In fact, Albert would happily have kept this job at the bank. On his first day, when he was shown to his desk, saw the carefully filled inkwells, the sharpened pencils, the neat columns of figures, the polished wooden hat stand with a hook of his own on which to hang his hat and coat, the pristine black oversleeves, it made him long for a peaceful existence. With a position as a bank clerk, he could have a comfortable life. Exactly the life he had imagined behind the lines. If he stayed on in this job, he might even try his luck with the Péricourts’ pretty housemaid . . . Yes, a nice little life. Instead of which, this evening, feverish and queasy, Albert caught the métro with a briefcase containing five thousand francs in large denominations. The weather was still chilly; he was the only passenger sweating.
Albert had good reason to get home quickly: the one-armed ex-soldier with the handcart was supposed to collect the catalogs from the printers.
As soon as he stepped into the courtyard, he saw the bundles tied with string . . . They had arrived. This was disconcerting. The time had finally come. So far, everything had been preparation; now the real work would begin.
Feeling dizzy, Albert closed his eyes, opened them again, set
down his briefcase, ran a hand over one of the packages, untied the string.
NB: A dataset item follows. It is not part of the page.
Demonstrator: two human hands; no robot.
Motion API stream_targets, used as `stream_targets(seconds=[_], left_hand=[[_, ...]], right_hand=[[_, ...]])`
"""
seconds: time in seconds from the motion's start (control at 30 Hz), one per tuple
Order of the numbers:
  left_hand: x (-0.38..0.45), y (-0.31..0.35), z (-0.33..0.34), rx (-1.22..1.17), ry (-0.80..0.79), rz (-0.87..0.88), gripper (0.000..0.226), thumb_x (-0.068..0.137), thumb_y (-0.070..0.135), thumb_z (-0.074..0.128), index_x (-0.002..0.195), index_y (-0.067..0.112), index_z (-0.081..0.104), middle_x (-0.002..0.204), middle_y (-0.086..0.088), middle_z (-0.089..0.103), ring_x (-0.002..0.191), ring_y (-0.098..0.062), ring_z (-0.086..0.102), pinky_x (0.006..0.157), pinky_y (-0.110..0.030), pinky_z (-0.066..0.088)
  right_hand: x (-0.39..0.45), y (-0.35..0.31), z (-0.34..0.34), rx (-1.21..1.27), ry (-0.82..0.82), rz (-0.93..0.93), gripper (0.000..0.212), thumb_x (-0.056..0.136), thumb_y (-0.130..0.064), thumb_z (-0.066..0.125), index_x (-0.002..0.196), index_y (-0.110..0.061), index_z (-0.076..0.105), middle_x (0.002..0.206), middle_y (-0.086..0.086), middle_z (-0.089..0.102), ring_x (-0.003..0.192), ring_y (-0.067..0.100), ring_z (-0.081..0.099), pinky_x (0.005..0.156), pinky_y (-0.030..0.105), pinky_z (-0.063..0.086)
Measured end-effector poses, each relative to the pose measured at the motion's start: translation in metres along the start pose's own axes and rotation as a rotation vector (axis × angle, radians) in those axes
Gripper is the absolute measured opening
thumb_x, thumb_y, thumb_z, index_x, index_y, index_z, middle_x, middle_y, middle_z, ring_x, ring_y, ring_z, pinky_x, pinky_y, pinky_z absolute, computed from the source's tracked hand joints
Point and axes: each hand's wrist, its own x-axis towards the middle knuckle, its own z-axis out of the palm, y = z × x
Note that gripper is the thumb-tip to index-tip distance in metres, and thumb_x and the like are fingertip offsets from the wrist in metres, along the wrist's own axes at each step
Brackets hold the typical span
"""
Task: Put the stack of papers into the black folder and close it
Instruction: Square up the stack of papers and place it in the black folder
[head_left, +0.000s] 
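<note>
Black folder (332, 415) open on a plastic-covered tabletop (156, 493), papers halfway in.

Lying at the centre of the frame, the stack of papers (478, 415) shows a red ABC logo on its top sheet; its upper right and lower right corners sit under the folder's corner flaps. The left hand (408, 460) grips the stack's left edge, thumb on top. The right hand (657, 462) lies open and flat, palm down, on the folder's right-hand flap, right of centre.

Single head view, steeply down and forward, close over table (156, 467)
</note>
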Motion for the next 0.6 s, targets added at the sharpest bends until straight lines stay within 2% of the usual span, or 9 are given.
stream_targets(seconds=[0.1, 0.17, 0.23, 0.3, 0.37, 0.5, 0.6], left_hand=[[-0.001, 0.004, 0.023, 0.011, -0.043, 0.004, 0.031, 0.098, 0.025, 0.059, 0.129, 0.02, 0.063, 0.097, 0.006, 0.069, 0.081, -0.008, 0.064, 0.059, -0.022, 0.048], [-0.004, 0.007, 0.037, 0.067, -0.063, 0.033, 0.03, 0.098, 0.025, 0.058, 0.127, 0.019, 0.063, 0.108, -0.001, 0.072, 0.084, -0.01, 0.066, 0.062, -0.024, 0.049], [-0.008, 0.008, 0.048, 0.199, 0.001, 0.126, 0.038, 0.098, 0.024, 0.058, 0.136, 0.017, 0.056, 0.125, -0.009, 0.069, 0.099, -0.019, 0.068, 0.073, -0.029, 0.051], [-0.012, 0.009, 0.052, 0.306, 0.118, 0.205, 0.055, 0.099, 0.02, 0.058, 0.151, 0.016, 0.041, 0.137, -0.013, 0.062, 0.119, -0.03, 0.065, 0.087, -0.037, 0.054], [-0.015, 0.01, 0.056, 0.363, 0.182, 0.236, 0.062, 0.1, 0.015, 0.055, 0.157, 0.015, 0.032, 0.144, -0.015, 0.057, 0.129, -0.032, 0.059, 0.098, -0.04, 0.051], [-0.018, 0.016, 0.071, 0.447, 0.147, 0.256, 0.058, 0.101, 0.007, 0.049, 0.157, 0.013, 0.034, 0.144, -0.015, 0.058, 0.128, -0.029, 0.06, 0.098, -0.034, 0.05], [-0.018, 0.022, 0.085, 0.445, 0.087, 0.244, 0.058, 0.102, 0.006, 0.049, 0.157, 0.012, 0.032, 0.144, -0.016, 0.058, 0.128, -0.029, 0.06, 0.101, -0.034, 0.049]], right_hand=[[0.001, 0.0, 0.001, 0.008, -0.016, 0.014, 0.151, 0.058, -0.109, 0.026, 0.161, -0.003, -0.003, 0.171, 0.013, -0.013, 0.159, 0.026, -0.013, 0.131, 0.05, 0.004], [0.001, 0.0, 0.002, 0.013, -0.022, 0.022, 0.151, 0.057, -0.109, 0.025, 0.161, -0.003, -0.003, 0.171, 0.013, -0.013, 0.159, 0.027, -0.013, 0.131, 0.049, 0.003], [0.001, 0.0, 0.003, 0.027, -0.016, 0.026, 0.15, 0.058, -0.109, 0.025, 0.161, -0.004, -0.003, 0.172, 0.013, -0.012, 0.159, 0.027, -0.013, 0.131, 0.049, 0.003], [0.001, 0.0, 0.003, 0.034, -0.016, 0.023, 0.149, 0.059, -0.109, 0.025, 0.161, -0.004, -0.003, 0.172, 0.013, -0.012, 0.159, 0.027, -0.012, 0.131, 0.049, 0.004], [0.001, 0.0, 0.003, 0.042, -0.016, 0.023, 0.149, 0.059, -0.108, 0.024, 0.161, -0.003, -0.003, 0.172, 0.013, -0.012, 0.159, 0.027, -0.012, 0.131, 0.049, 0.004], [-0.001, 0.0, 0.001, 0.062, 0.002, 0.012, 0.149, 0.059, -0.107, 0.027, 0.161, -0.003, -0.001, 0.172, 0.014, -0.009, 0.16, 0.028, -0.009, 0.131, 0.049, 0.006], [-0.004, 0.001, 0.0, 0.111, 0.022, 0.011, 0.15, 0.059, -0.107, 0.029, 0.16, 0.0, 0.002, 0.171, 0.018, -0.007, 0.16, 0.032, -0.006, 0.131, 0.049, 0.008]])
The “Patriotic Memory” catalog.
Anyone would have sworn it was real.
And it was real, printed by Rondot Frères, rue des Abbesses, as serious a printer as you could wish for. Ten thousand copies. Printing cost of eight thousand two hundred francs. He was about to pick up the top copy of the catalog and thumb through it, but his hand froze in midair at the sound of a horse-like whinny. Édouard’s laugh, heard from the foot of the stairs. A high-pitched laugh trilling with vibrato, one of those laughs that hang in the air long after they fade. It sounded like a wild laugh, like that of a woman going mad. Albert grabbed his briefcase and rushed upstairs. Pushing open the door, he was greeted by a thunderous screech, a sort of rrââhhhrr expressing Édouard’s impatience and relief that he was finally home.
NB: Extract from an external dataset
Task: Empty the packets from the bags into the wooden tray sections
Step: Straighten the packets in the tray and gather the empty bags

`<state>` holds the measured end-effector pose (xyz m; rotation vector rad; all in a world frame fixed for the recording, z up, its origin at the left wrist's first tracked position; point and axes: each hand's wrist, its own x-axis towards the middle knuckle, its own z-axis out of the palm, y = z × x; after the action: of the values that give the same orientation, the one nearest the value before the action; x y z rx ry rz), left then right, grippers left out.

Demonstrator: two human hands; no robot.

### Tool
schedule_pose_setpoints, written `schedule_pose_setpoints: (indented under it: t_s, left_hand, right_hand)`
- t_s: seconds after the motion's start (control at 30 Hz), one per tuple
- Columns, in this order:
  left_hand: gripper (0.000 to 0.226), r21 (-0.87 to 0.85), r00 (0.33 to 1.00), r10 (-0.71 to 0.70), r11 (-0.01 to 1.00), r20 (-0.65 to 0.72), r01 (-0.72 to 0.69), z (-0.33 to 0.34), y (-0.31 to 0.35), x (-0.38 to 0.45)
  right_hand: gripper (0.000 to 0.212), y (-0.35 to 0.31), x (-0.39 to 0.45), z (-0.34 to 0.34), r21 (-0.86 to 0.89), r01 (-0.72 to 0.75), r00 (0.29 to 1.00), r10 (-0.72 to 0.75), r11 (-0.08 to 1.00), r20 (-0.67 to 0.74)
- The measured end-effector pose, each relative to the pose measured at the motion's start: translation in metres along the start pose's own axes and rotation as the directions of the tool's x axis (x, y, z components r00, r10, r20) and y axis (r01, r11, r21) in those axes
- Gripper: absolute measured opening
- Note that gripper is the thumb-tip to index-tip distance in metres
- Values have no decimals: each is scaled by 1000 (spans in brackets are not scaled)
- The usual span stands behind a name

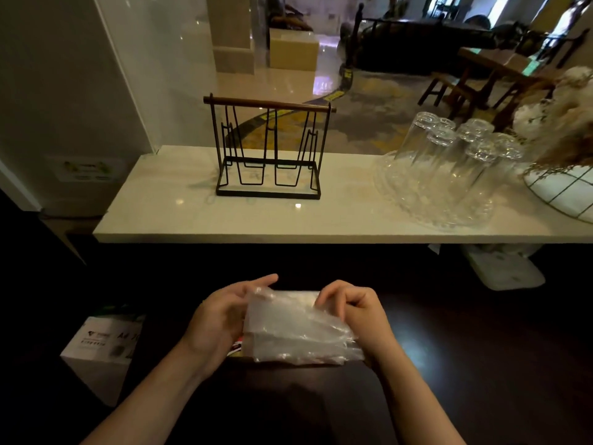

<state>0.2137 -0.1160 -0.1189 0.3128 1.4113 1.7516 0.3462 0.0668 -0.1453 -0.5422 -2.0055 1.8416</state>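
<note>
Bag: clear thin plastic, held low in front of me below the worktop edge. Left hand cups its left side, right hand pinches the top right corner. Looks light, floppy, slippery; I'd grip the mouth edges. No wooden tray in sight.

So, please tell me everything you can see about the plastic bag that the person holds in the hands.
The plastic bag is clear, thin and crinkled, lying roughly flat and level between both hands, low over a dark surface. The left hand grips its left edge and the right hand pinches its upper right corner. A bit of red and white print shows at its lower left; the contents are unclear.
</note>
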Motion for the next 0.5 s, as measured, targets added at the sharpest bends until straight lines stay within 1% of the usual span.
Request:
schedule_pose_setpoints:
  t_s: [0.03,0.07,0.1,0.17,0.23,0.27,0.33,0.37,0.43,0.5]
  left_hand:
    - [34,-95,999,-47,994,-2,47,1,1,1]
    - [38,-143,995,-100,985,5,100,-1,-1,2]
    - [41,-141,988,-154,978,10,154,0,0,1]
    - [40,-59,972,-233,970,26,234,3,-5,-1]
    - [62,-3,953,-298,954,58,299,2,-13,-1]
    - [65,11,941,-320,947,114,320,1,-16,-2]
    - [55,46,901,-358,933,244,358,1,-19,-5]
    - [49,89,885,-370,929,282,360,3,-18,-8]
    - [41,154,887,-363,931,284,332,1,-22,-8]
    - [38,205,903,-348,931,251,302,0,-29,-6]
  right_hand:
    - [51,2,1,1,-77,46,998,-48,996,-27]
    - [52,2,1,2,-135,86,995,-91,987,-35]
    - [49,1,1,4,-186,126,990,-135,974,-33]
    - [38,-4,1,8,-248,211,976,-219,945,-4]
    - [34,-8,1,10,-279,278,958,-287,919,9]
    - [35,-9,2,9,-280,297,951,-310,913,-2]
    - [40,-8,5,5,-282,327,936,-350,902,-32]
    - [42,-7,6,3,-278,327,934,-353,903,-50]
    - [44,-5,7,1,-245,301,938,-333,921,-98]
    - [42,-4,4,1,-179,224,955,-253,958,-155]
The cry was no stranger than the atmosphere itself. Édouard, this evening, was wearing a mask in the shape of a bird’s head with a long downward-curving beak, parted to reveal two unexpected rows of dazzling white teeth. This leering, carnivorous bird, painted in tones of red, had a savage, hostile look. The mask covered Édouard’s forehead, leaving two holes for his swift, smiling eyes.
Albert, who had been feeling a somewhat confused delight at the prospect of showing off his wads of bills, had been upstaged by Édouard and Louise. The floor of the apartment was completely covered with pages from the catalog. Édouard was lying in a lascivious pose, his bare feet propped on one of the bundles while Louise, kneeling beside him, was painstakingly painting his toenails a vivid carmine. Engrossed in her task, she barely looked up to acknowledge Albert. Édouard began to laugh again, his booming, joyous rrââhhhrr, and gestured to the floor with a flourish, like a conjurer after a particularly impressive trick.